• WHAT THIS TASK INVOLVES
Only the lines from the one containing "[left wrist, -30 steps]" through the end of the material should be printed, exactly as they appear. Leave out pictures.

• DATASET CONTENT
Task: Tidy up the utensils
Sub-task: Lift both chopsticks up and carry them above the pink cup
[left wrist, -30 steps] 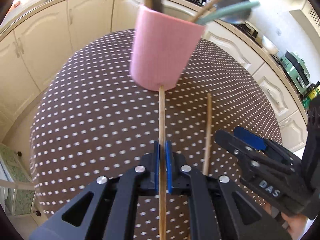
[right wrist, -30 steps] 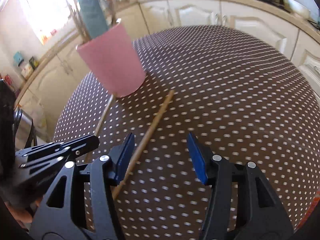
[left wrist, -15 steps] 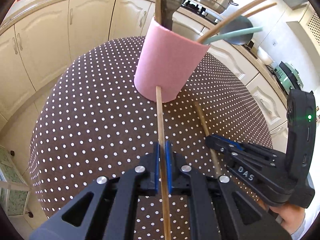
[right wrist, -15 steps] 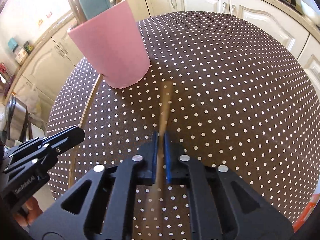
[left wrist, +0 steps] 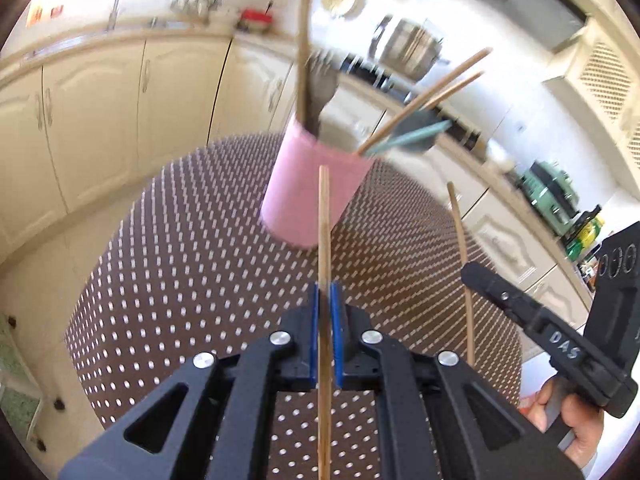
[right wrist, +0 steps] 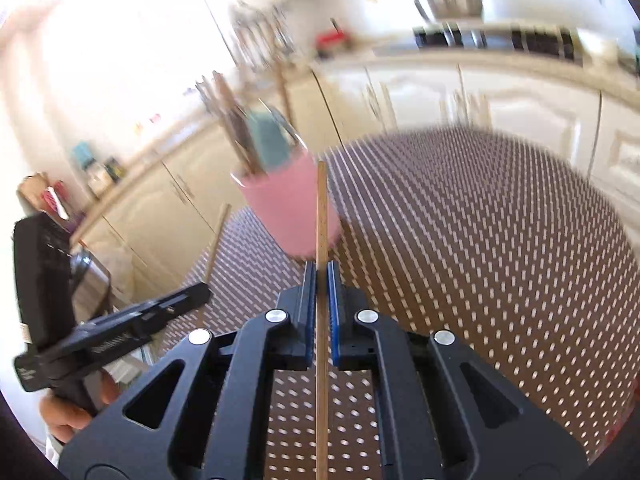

• RESPONSE FOR THIS EXERCISE
[left wrist, -30 steps] 
[right wrist, -30 steps] 
[left wrist, -15 steps] 
[right wrist, -15 steps] 
[left wrist, +0 steps] 
[right wrist, +0 steps] 

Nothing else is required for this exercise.